There are many challenges of small-batch manufacturing with swing production: Sartomer has 11 different (multipurpose) reactors and more than 200 recipes. Each recipe is slightly different, as is each vessel. As a result, it is difficult “to identify small deviations between how your batch is running and an ideal (golden) batch,” even though these deviations can affect batch yield and quality and become major problems later in the production process, said production engineer Kelsey Duffy.

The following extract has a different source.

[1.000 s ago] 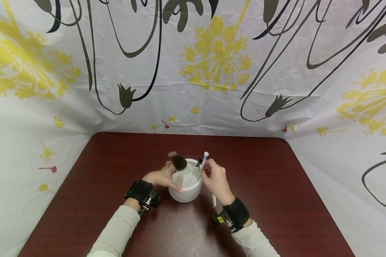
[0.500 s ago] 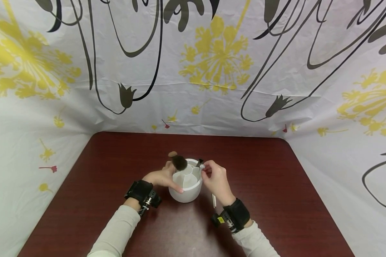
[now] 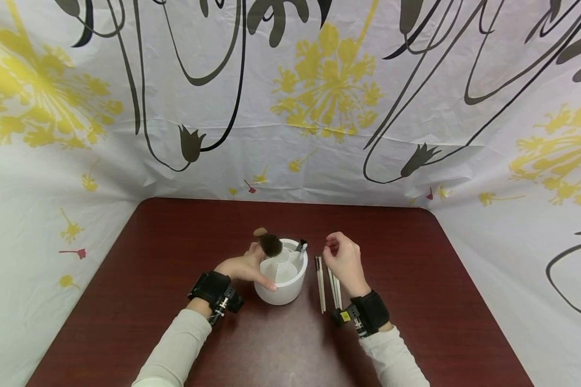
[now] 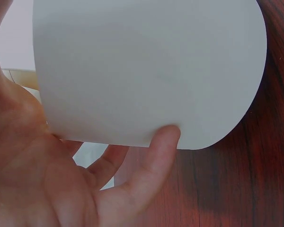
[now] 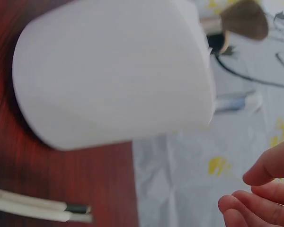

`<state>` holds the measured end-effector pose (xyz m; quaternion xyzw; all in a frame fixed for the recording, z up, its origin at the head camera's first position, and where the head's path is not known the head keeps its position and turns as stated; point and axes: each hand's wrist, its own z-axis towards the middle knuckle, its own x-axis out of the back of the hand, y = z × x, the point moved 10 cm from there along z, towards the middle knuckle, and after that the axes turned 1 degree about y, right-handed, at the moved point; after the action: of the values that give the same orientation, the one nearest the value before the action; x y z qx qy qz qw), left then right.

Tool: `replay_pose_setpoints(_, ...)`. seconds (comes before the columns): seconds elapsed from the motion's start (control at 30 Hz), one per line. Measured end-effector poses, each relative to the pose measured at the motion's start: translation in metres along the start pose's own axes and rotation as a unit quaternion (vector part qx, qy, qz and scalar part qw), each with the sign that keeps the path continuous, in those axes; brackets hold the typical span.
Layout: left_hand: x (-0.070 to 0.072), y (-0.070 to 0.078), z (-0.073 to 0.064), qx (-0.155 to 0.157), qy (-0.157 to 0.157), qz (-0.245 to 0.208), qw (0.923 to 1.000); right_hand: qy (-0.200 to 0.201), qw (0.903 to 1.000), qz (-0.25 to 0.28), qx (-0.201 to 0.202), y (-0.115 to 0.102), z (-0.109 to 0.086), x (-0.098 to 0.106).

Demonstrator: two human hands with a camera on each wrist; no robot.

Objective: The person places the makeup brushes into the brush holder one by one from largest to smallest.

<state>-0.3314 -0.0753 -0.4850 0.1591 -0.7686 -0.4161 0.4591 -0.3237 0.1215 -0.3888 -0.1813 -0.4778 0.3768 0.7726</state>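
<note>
A white round brush holder (image 3: 278, 293) with inner dividers stands on the table. My left hand (image 3: 244, 267) grips its left side, the thumb in front; the left wrist view shows the thumb against the holder's smooth wall (image 4: 146, 71). At the holder's far left stand a dark fluffy makeup brush (image 3: 271, 245) and a tan-headed one (image 3: 260, 232). In the right compartment are a dark-tipped piece (image 3: 300, 244) and a thin white-tipped stick (image 3: 303, 250), also leaning out in the right wrist view. Loosely curled and holding nothing, my right hand (image 3: 347, 263) hovers right of the holder.
Several thin pale-handled brushes lie right of the holder, a left group (image 3: 321, 287) and another (image 3: 335, 290) partly under my right hand and wrist. A patterned white cloth (image 3: 329, 177) hangs behind the dark red-brown table (image 3: 198, 220).
The right hand lowered the white-tipped stick into the right compartment, let go and moved right, uncovering the brushes on the table. The left hand stays on the holder.
</note>
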Motion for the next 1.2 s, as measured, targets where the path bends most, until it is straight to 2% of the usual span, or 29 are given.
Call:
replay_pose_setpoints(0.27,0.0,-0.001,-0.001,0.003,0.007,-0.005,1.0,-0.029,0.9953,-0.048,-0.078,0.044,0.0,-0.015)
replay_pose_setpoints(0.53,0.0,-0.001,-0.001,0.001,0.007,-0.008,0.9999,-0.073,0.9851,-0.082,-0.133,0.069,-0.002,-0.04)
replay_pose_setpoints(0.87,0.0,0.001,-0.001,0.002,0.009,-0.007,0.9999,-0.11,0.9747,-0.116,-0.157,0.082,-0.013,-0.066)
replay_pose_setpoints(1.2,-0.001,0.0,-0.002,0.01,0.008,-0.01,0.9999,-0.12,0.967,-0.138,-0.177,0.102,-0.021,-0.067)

The solution for Sartomer was a PI BatchView display in PI ProcessBook that runs 24/7 untouched and uses Visual Basic code to automatically update the display whenever a batch finishes or a new batch starts. The display charts the current batch alongside a golden batch and the three most recent batches of that same product in that same vessel. The plant has color-coded the display, using green for the current batch, blue for the three most recent previous batches, and yellow for the golden batch. Whenever a new recipe starts, the Visual Basic code identifies the relevant batches using the batch ID, which corresponds to a PI Tag™.

“Engineering has gone through and has identified all the different golden batches that we need and has recorded their batch IDs,” Duffy said. These golden batches have been anchored to a results table so that the golden batch for a particular recipe is always displayed.

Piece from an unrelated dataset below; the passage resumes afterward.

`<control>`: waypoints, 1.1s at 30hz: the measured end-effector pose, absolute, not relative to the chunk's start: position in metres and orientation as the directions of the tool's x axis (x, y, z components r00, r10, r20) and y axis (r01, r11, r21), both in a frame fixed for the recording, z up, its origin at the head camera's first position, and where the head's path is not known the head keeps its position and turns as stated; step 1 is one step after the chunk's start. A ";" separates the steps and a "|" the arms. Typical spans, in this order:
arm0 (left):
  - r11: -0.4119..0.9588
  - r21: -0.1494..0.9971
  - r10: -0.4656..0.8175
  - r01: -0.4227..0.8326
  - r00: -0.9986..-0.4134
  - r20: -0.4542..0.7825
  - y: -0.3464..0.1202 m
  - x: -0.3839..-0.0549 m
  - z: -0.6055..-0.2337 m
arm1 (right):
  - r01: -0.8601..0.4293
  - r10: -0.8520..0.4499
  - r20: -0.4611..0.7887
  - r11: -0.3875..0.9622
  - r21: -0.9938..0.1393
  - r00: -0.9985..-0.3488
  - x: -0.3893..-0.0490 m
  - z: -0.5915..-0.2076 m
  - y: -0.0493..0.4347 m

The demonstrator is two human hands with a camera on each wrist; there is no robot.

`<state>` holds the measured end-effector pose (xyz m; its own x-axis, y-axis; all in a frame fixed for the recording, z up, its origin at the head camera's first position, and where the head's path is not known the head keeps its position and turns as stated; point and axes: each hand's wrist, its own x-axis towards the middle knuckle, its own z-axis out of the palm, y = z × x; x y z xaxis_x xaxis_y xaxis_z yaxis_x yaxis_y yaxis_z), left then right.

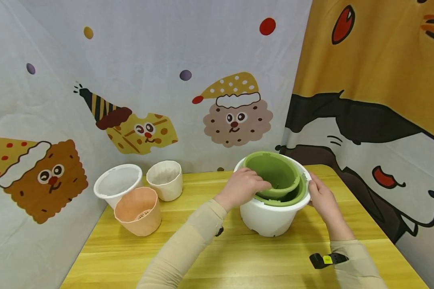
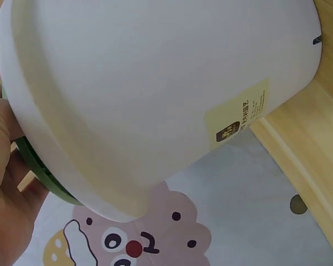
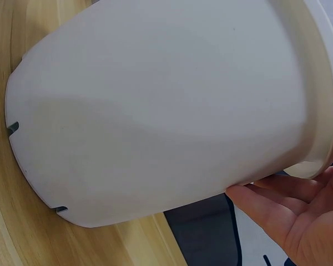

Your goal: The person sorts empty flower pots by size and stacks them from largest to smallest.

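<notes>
A large white flowerpot (image 1: 267, 220) stands on the table at the right, a label on its side in the left wrist view. Nested in it is a green flowerpot (image 1: 283, 203), and a smaller green flowerpot (image 1: 273, 170) sits tilted inside that one. My left hand (image 1: 243, 186) grips the smaller green pot at its near left rim, fingers over the edge. On the opposite side my right hand (image 1: 324, 197) holds the white pot by its rim; in the right wrist view the fingers (image 3: 266, 213) reach beneath that rim.
At the left of the wooden table (image 1: 202, 249) are a white pot (image 1: 110, 196), a small cream pot (image 1: 171, 190) and a peach pot (image 1: 141, 224) with holes in its bottom. A printed cloth (image 1: 159, 52) hangs behind the table, close to its back edge.
</notes>
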<state>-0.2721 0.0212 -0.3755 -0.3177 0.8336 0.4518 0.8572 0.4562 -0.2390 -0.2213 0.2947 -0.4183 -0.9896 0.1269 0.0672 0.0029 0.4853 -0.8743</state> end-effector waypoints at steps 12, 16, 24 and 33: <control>0.484 -0.223 0.835 0.846 -0.371 0.406 0.023 -0.272 -0.375 | 0.023 0.141 0.053 0.490 -0.871 -0.989 -0.222 -0.418 0.294; 0.486 -0.211 0.831 0.848 -0.374 0.411 0.023 -0.272 -0.375 | 0.025 0.139 0.049 0.485 -0.874 -0.989 -0.222 -0.418 0.294; 0.471 -0.179 0.823 0.864 -0.358 0.441 0.023 -0.274 -0.376 | 0.025 0.141 0.050 0.488 -0.872 -0.989 -0.222 -0.418 0.294; 0.463 -0.157 0.817 0.872 -0.352 0.457 0.022 -0.276 -0.378 | 0.030 0.137 0.042 0.487 -0.873 -0.990 -0.222 -0.419 0.293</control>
<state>-0.2762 0.0224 -0.3783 -0.3516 0.8168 0.4574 0.8722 0.4633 -0.1569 -0.2219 0.2934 -0.4187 -0.9897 0.1368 0.0423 0.0300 0.4869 -0.8729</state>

With this automated display, Sartomer engineers can compare a current batch to a golden batch and recent batches without any manual interaction or configuration by the operators. An engineer can just walk into the control room to see how the batches are running. “It's very obvious if the current batch is matching the historical batches and also the golden batch that we have for each recipe in each vessel,” Duffy said. “You can actually identify small deviations that are vessel-specific and recipe-specific and have a very good, very precise monitoring of that batch.” Better production visibility means Sartomer can be more proactive in catching problems. Once a problem is detected, plant engineers can take corrective action to save a batch from being off-spec or to adjust the process to improve yield.

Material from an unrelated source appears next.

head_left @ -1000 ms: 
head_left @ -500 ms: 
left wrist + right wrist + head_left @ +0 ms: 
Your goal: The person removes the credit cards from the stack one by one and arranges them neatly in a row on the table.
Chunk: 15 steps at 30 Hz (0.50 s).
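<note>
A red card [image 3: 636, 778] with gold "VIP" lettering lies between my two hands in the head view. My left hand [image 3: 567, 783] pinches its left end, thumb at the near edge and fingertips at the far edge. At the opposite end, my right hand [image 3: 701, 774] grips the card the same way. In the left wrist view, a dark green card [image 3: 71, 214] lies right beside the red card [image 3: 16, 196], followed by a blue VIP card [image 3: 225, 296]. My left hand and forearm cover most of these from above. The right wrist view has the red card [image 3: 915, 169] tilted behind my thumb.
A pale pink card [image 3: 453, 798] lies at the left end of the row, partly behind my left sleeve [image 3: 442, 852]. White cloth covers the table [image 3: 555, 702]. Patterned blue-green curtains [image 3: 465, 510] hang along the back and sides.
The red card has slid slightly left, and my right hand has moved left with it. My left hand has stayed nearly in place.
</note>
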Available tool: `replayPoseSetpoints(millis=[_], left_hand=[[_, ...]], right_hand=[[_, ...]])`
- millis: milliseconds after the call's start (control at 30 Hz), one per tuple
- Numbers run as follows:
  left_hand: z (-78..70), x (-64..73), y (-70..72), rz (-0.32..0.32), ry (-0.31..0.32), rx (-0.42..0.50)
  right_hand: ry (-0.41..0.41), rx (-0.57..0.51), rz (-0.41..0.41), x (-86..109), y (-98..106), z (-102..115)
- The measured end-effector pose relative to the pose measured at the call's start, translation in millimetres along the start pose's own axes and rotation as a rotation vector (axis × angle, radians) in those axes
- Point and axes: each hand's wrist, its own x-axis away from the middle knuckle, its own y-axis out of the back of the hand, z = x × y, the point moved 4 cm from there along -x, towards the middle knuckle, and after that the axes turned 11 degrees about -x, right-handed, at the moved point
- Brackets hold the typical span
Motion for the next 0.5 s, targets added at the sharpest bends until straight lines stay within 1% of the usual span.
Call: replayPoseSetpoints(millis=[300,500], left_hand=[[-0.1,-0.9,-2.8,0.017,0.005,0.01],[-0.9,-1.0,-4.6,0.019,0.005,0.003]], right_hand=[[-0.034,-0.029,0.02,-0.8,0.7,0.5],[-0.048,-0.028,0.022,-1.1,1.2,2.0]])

Salvaging yield of an off-spec batch

As a use case, Duffy described the batch shown in Figure 1. The current batch in green is easily spotted as off-track from the golden batch and previous batches for this reactor and recipe. Because engineering was notified earlier, corrective action was taken to run the batch longer than normal to keep the yield up. "We were able to salvage a few thousand dollars’ worth of raw materials by not losing this yield," Duffy said.

Chart showing example data

Quicker identification of a temperature spike

In a second use case, shown in Figure 2, there was an obvious spike in the green current batch at about three hours into the batch, but the operator was out of the control room, taking a sample to the lab. When he came back, he noticed the problem. Without this display, the plant wouldn't have detected the problem until four or five hours later in the quality lab. With the display, Duffy said, “we had more flexibility with what we were going to do with that solvent, knowing that it had to have something special done to it."

A 24/7 automated display is a perfect fit for batch plants, “especially ones with swing production vessels like we have,” Duffy said, noting that it’s a good display for anyone with a repeatable unit operation. “You don't even have to be a batch plant. You can call every 24-hour period a batch in your continuous plan. You can still find benefit out of this concept. Ultimately, it allows our plant to run smoother.”